Using the records that follow, reproduce exactly the lines starting at the line containing "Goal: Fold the" and ending at the line containing "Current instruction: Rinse". Include both end lines and no pictures.

· · · ·

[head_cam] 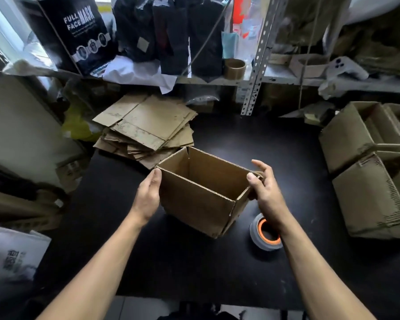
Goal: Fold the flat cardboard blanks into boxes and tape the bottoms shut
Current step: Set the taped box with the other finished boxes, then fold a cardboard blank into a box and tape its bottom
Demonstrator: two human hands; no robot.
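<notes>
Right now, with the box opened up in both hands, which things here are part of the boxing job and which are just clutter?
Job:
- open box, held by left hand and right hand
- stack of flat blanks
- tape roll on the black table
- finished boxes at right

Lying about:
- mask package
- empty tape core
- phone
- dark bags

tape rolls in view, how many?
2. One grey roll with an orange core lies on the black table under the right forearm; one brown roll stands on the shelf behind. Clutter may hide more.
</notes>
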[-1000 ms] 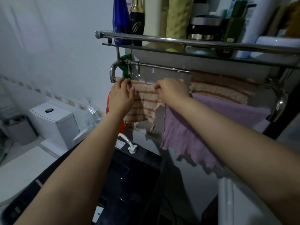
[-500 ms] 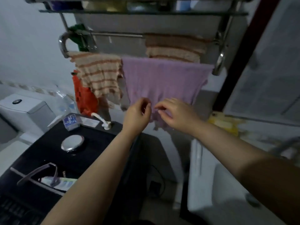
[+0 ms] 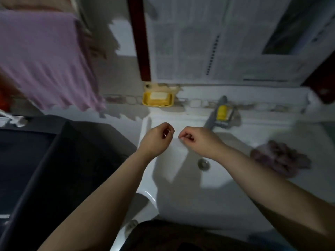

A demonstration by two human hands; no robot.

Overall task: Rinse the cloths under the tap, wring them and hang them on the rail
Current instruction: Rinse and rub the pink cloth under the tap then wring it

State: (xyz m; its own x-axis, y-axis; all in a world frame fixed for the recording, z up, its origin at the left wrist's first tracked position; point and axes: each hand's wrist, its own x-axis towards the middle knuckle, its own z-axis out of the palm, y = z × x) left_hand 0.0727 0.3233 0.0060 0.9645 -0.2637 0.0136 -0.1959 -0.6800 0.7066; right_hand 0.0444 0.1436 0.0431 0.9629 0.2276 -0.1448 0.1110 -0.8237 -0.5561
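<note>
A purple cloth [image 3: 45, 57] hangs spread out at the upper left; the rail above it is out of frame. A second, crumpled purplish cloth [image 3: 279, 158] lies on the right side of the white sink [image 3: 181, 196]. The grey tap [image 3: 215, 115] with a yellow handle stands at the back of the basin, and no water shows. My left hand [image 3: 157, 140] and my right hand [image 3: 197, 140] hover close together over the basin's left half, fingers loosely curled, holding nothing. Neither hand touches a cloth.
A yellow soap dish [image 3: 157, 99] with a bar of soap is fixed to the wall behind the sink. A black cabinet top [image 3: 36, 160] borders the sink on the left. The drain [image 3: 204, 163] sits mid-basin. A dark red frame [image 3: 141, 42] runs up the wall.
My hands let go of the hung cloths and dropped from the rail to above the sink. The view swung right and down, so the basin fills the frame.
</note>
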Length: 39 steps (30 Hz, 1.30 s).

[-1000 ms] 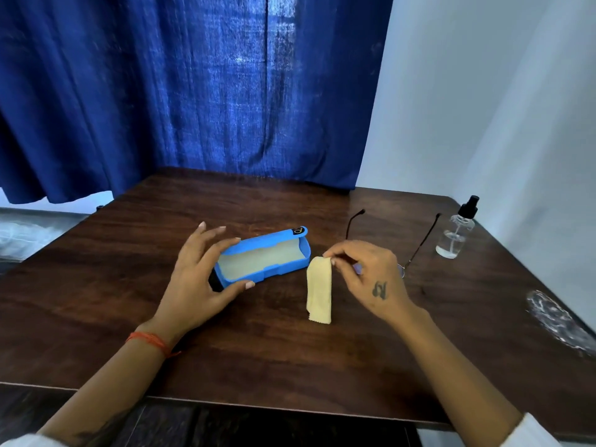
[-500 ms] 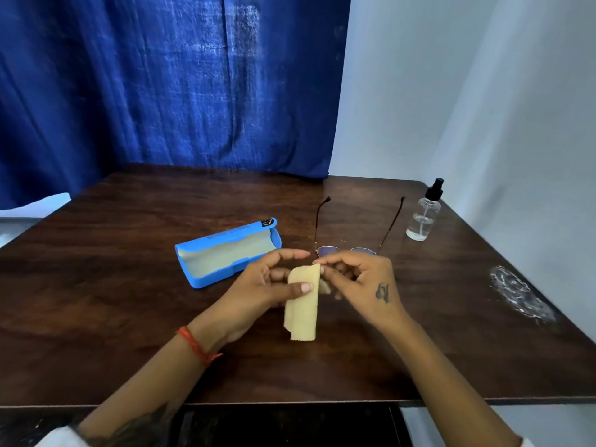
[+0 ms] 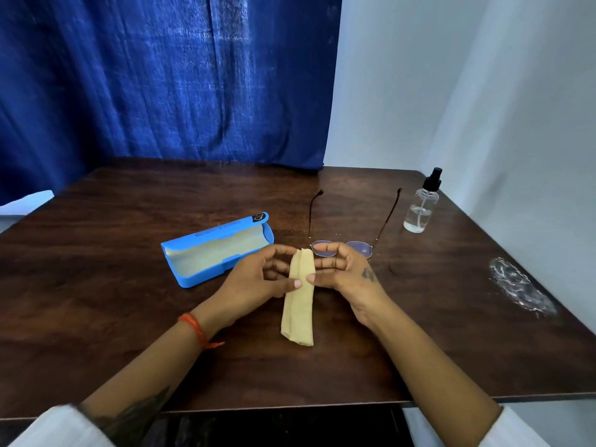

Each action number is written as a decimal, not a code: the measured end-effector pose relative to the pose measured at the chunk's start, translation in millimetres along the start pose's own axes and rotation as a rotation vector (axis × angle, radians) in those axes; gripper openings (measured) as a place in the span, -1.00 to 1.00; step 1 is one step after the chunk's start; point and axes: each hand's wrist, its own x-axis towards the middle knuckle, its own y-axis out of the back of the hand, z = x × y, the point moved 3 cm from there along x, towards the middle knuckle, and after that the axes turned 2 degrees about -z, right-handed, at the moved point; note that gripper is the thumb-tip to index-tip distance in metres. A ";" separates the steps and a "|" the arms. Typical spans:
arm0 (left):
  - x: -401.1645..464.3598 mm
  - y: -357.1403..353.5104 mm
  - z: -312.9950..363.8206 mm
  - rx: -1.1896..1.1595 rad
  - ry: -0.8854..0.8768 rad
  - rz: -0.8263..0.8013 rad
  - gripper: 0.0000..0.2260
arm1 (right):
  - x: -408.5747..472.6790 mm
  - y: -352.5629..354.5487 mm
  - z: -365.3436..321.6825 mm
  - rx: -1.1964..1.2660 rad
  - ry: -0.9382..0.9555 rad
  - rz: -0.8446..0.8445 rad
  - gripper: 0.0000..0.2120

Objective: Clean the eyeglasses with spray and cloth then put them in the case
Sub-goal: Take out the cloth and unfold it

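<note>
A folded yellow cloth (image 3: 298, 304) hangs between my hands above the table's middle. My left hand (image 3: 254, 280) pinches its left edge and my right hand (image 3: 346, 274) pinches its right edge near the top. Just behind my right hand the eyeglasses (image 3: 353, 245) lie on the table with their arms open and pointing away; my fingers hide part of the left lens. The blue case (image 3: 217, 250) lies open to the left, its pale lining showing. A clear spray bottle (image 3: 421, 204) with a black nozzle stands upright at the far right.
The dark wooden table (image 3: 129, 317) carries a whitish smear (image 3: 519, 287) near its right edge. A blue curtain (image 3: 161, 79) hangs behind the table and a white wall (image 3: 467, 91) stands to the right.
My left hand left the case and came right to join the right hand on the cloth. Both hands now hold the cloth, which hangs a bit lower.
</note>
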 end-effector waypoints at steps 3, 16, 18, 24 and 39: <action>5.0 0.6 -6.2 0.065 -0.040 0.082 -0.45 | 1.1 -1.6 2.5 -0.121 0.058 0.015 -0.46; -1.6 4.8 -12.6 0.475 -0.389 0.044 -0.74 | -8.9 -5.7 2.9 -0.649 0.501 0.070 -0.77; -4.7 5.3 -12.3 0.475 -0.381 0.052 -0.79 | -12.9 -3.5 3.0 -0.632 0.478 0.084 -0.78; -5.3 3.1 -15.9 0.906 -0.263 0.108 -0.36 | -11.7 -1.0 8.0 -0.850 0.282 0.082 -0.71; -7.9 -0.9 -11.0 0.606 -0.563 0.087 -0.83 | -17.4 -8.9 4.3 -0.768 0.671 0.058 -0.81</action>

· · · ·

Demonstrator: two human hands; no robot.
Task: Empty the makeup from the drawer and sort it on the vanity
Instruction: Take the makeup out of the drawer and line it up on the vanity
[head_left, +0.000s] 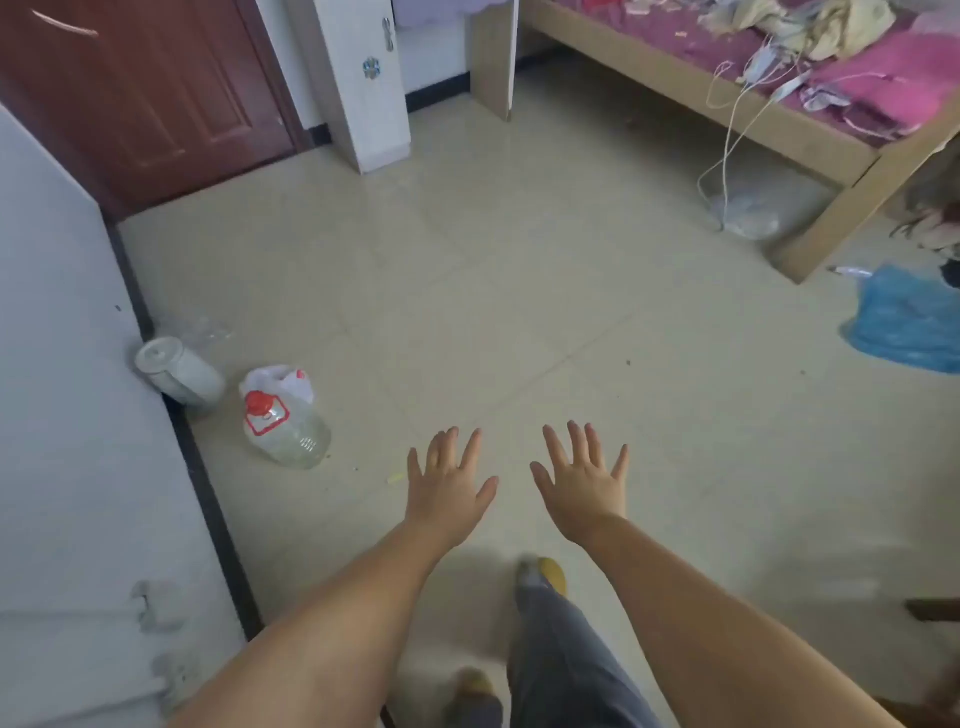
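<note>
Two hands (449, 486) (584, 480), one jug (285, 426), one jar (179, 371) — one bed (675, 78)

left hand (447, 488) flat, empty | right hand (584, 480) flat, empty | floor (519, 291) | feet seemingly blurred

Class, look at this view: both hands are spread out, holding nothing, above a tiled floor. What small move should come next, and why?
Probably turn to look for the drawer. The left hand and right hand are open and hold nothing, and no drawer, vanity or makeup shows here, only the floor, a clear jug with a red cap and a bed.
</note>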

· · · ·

**Answer below**
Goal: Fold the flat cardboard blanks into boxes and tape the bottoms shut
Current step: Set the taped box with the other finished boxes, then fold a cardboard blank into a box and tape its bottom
Demonstrator: two human hands; no robot.
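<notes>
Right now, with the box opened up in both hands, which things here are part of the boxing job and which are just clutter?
Job:
- open box, held by left hand and right hand
- stack of flat blanks
- tape roll on the black table
- finished boxes at right

Lying about:
- mask package
- empty tape core
- phone
- dark bags

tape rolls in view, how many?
2. One grey roll with an orange core lies on the black table under the right forearm; one brown roll stands on the shelf behind. Clutter may hide more.
</notes>
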[-1000 ms] 
[-500 ms] 
[+0 ms] 

A demonstration by two human hands; no robot.

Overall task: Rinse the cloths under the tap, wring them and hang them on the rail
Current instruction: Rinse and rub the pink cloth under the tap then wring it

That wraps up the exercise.